TASK INSTRUCTIONS:
In total, how many lines of the data contain the word "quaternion"? Only that number is wanted.

(Records from a data source)
>>
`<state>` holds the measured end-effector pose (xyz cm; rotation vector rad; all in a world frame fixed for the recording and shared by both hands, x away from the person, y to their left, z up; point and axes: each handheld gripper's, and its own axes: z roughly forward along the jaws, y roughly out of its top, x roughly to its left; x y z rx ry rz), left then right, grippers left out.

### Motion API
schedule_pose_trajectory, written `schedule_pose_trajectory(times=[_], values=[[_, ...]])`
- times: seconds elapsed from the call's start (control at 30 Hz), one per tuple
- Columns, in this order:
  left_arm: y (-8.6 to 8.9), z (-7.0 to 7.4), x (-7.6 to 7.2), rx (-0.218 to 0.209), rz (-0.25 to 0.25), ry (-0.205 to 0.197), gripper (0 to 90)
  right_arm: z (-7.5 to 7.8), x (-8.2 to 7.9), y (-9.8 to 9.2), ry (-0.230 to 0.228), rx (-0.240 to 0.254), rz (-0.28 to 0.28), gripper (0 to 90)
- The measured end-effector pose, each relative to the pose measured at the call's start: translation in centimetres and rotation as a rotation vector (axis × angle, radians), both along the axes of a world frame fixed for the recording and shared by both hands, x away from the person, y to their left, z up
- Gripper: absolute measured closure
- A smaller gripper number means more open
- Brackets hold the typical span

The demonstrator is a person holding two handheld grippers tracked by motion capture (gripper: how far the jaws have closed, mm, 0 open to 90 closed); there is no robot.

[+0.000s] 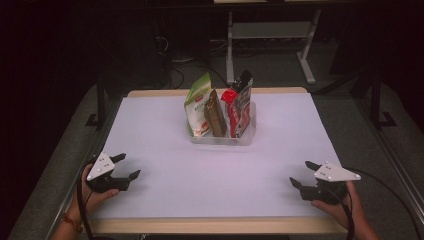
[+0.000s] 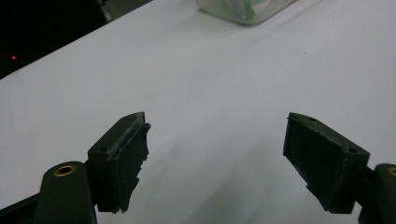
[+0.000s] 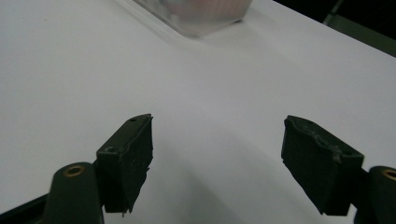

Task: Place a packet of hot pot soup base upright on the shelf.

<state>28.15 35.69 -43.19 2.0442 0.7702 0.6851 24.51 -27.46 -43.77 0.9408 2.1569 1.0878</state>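
place: lab or test room | table (image 1: pixel 150 150): white sheet over wooden top, centre | tub (image 1: pixel 245 137) of snack packs at 12 o'clock on the sheet | desk frame (image 1: pixel 305 55) and loose cables (image 1: pixel 175 75) on grey floor, 12 to 1 o'clock behind | dark surroundings, black stands at 9 and 3 o'clock

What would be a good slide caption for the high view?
Both hand-held tools, left and right, wait open before a clear tub of snack packets.
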Motion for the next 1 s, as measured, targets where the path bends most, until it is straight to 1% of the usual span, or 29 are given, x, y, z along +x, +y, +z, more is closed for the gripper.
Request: schedule_pose_trajectory(times=[0.03, 0.33, 0.4, 0.5, 0.6, 0.67, 0.73, 0.93, 1.0], values=[[0.2, -0.1, -0.1, -0.001, 0.003, -0.001, 21.3, -0.1, -0.1, -0.1, 0.002, 0.006, -0.003, 24.2], [2.3, -0.6, -1.0, -0.054, 0.036, 0.004, 21.3, -0.7, -0.9, -1.2, -0.005, 0.04, -0.04, 24.2], [2.7, -0.7, -1.2, -0.074, 0.048, 0.001, 21.3, -0.8, -1.1, -1.4, -0.008, 0.044, -0.046, 24.2], [3.3, -0.7, -1.5, -0.087, 0.055, 0.004, 21.3, -0.9, -1.3, -1.6, -0.014, 0.052, -0.058, 24.2], [3.8, -0.9, -1.7, -0.117, 0.064, 0.004, 21.3, -1.0, -1.6, -1.8, -0.024, 0.056, -0.073, 24.0], [4.3, -1.0, -1.9, -0.121, 0.07, 0.006, 21.6, -1.1, -1.6, -2.0, -0.022, 0.068, -0.078, 24.0], [4.6, -1.1, -2.0, -0.138, 0.076, 0.008, 21.7, -1.2, -1.7, -2.1, -0.023, 0.071, -0.087, 24.0], [5.6, -1.1, -2.3, -0.171, 0.091, 0.0, 21.7, -1.4, -2.0, -2.5, -0.025, 0.092, -0.109, 23.9], [5.8, -1.1, -2.4, -0.188, 0.114, -0.009, 21.8, -1.4, -2.1, -2.6, -0.031, 0.098, -0.122, 23.9]])
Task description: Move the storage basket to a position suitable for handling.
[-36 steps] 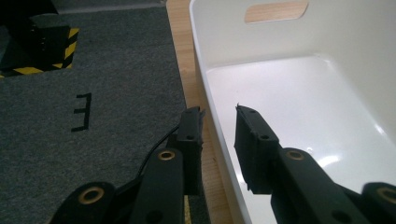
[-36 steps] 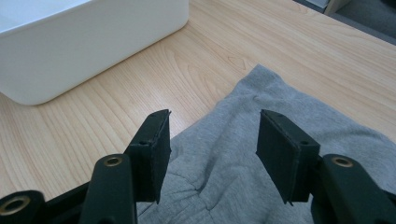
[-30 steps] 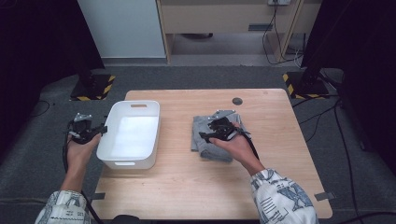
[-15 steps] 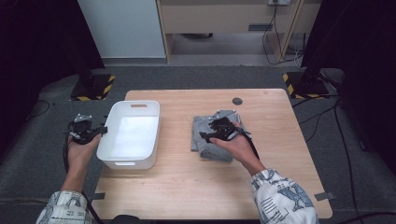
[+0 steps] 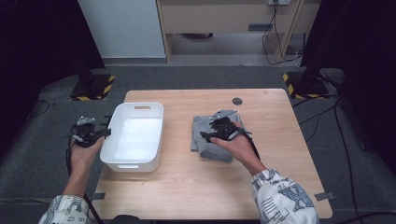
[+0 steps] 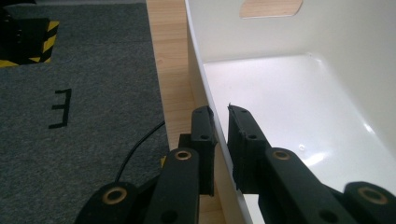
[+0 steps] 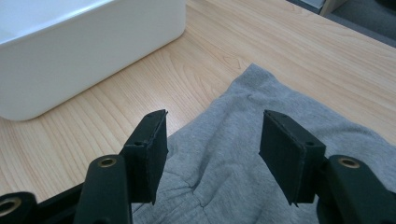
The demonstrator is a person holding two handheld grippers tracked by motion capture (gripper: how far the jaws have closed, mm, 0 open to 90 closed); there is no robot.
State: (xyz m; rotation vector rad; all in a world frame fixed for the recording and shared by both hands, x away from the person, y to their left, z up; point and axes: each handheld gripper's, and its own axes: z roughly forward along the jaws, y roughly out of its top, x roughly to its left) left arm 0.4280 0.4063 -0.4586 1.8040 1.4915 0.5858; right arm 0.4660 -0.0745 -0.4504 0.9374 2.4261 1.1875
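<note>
Judging by its slump and soft creases, the grey cloth point(image 5: 212, 137) lying folded on the bench point(image 5: 280, 140), a little right of the middle, is light, limp stuff that will sag and unfold the moment one corner is lifted. It won't slip from rubbery jaws, and nothing about it can break. The best hold, I'd say, is a pinch on the thick folded edge or a raised wrinkle, several layers together, rather than the flat top, where a jaw would only skate over the fabric.

The right tool point(image 7: 212, 140) hangs just over the cloth with its jaws spread wide, the fabric plain between them and nothing gripped. The left tool point(image 6: 219, 121) is at the near left wall of the white tub point(image 5: 133, 135), one jaw outside the wall and one inside, with a narrow gap between them; whether they actually pinch the wall or merely straddle it, I cannot tell.

From above, the right hand point(image 5: 236, 144) covers much of the cloth, so its far edge and the number of folds are hidden. The tub's floor looks bare, though glare washes it out. A small dark round thing point(image 5: 237, 101) sits near the bench's far edge, too small to name.
</note>
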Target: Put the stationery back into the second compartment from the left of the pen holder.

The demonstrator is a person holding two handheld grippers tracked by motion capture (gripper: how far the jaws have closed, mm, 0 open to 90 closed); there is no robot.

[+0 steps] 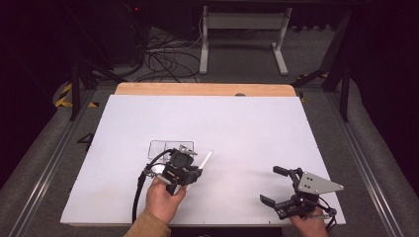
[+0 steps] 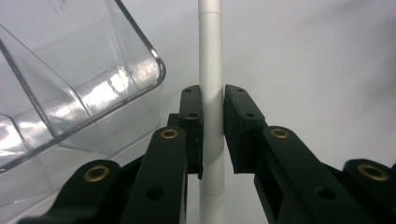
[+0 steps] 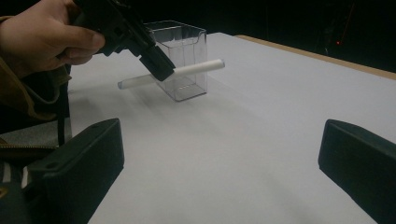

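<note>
Beside the clear box [image 3: 183, 59], left tool [image 2: 212, 105] clamping white tube [image 2: 211, 70] above table [image 1: 257, 128], right tool [image 1: 281, 185] wide open

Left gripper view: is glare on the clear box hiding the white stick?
No: in the left gripper view glare streaks the clear box, but the white stick reads sharp in the left claw; in the right gripper view near jaws blur, room dark.

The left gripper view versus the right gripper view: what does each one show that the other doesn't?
Left gripper view alone: up close, the left gripper with its pads pressed on the white tube.

Right gripper view alone: the tube lifted off the white table, the hand holding that gripper, and the right gripper wide open and empty.

Both: the tube, the clear plastic box beside it, the table.
</note>
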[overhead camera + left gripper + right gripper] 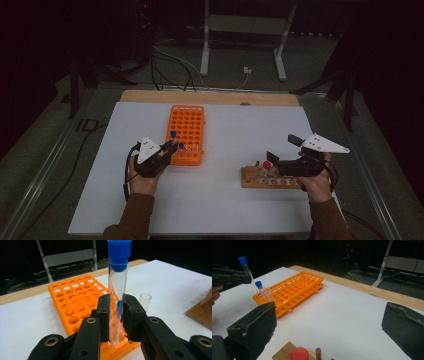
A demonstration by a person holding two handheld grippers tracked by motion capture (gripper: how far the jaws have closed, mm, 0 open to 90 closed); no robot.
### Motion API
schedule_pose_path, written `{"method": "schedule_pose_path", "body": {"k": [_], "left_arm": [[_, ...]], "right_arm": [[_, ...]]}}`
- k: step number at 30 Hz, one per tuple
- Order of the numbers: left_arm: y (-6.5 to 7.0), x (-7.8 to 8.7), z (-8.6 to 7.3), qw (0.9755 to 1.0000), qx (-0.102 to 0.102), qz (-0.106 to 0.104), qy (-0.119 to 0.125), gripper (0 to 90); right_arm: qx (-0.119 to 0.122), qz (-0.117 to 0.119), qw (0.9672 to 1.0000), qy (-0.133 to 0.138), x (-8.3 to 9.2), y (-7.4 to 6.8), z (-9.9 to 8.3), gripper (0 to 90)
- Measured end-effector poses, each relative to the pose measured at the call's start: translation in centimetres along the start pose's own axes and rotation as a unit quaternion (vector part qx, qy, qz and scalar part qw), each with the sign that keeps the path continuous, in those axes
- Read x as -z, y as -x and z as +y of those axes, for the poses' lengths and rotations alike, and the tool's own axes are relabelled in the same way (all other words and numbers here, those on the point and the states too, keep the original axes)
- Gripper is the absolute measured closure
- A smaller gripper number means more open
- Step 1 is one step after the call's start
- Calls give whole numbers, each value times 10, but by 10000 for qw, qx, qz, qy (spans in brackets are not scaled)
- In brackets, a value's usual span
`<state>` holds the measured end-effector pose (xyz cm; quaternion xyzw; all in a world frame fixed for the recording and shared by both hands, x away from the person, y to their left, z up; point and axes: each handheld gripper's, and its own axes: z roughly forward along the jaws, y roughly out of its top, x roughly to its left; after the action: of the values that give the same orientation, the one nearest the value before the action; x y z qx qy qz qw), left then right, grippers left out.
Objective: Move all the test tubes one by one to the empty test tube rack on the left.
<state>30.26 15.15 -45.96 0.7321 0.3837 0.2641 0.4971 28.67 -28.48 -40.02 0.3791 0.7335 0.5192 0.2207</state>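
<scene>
Over the orange plastic tube rack, left claw clamped on blue-capped clear glass tube; right claw wide open, holding nothing, above wooden rack.

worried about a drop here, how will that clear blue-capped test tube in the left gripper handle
The clear blue-capped test tube looks empty, so probably light. Its smooth round wall is likely slippery between the left gripper's narrow black pads, and it may pivot. If glass, it is fragile; laid on the white table it would probably roll.
</scene>
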Motion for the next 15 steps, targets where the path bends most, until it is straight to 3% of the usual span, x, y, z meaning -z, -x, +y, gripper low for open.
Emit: {"method": "schedule_pose_path", "body": {"k": [8,15], "left_arm": [[-2,-13,-9,9996,-64,139,-240,766],[-3,-16,-21,9974,-174,159,-678,771]], "right_arm": [[1,-11,10000,-34,1,0,-1,0],[-1,-8,10000,-45,3,2,-5,0]]}}
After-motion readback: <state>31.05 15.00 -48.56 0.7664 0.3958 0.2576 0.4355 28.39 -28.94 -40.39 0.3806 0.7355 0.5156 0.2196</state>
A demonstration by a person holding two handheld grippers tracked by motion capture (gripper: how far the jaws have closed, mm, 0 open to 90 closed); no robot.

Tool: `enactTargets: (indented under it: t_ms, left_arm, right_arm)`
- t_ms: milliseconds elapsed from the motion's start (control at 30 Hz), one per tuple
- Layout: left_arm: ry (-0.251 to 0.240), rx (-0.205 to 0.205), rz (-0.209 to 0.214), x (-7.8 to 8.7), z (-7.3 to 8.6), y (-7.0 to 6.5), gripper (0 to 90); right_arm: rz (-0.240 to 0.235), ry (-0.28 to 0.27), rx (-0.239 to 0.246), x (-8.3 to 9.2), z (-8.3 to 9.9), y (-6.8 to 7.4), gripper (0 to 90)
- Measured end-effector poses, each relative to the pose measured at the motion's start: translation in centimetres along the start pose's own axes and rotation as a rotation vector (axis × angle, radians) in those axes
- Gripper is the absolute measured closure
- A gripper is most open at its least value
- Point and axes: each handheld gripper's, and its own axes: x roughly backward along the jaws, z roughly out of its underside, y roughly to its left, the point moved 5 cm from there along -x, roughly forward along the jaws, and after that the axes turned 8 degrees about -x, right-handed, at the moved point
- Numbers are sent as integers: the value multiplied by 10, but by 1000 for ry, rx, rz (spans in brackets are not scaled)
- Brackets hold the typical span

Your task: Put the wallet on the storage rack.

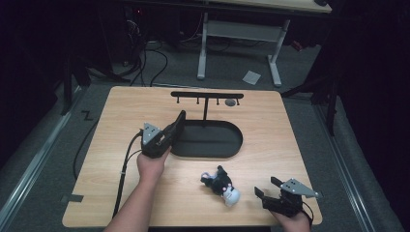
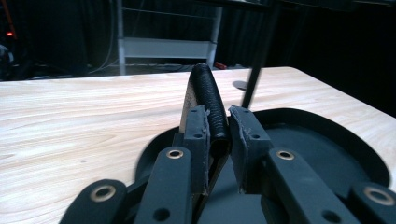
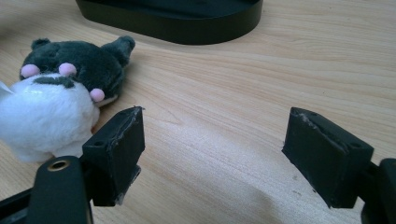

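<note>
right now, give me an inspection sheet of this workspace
surface: light wooden table, bare wood over most of it
job's things: black ribbed strap-like piece held over the black oval-based stand; the stand's post carries a crossbar with small hooks
clutter: grey and white plush toy lying near the front edge
grippers: left gripper shut on the ribbed piece; right gripper open, nothing between its jaws, beside the plush toy
cables: black cable trails from the left gripper off the front edge; more cables on the floor behind
surroundings: dark room, grey floor, white-legged desk behind, paper scrap on the floor
</note>
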Motion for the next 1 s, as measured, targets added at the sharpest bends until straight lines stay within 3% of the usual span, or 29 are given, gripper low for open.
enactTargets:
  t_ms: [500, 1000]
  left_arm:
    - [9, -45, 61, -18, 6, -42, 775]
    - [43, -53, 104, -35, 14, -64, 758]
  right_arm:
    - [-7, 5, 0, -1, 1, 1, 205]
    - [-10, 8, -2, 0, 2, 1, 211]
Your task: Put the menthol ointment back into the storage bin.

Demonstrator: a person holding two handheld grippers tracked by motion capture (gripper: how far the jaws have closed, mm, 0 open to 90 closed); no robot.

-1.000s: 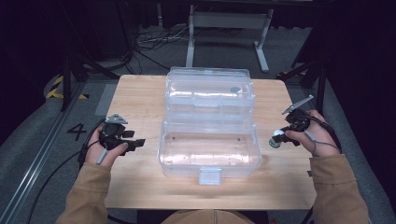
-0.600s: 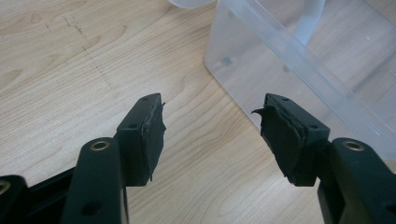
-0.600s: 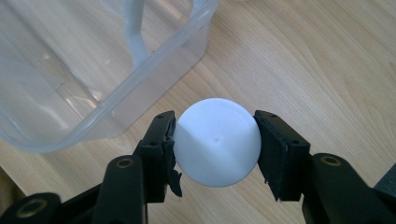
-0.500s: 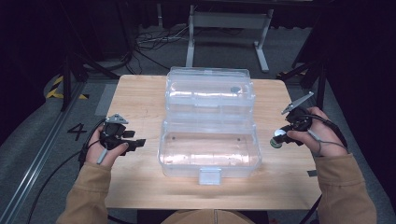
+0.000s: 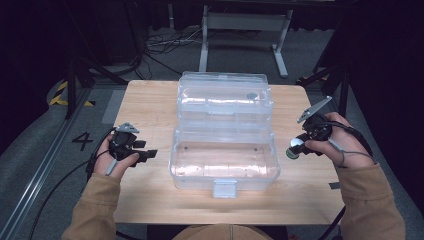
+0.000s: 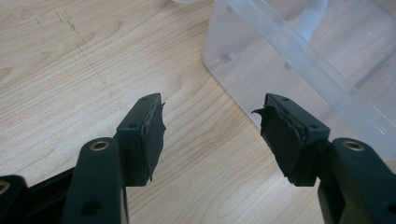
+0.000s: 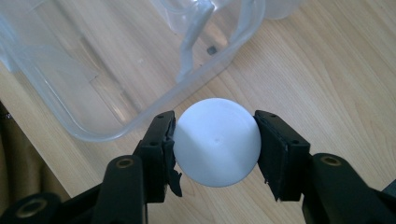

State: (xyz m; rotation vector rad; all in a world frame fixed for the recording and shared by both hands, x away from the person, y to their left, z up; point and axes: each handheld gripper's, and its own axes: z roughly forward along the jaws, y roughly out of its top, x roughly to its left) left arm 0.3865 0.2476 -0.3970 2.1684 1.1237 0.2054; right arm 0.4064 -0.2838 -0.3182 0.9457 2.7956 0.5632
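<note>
— One white ball is pinched between the jaws of the right gripper, held above the desk near its right edge, just beside the clear plastic box.

— And the box?

— It stands open at the middle of the desk, lid laid back toward the far edge.

— The other hand?

— The left gripper sits near the left edge, jaws spread wide with nothing between them, pointing at the box's near corner.

One clear plastic box — lid open — one white ball, one wooden table.
</note>
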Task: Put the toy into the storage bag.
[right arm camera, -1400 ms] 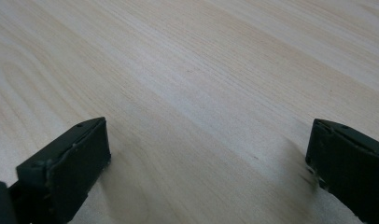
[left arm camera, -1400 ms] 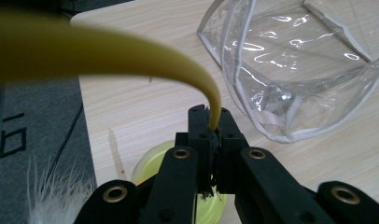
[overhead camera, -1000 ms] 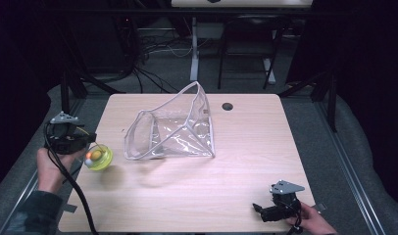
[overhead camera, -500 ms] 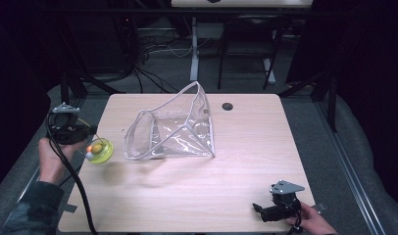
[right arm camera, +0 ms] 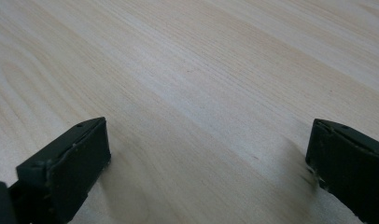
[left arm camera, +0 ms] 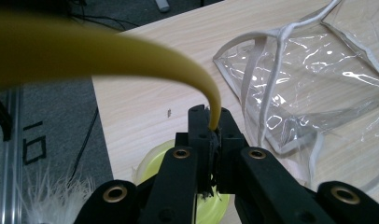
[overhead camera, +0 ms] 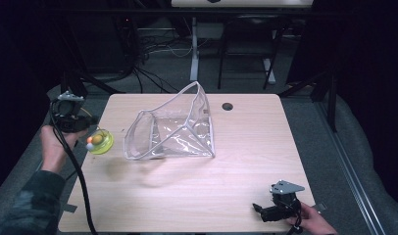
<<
YOUR SOLUTION:
2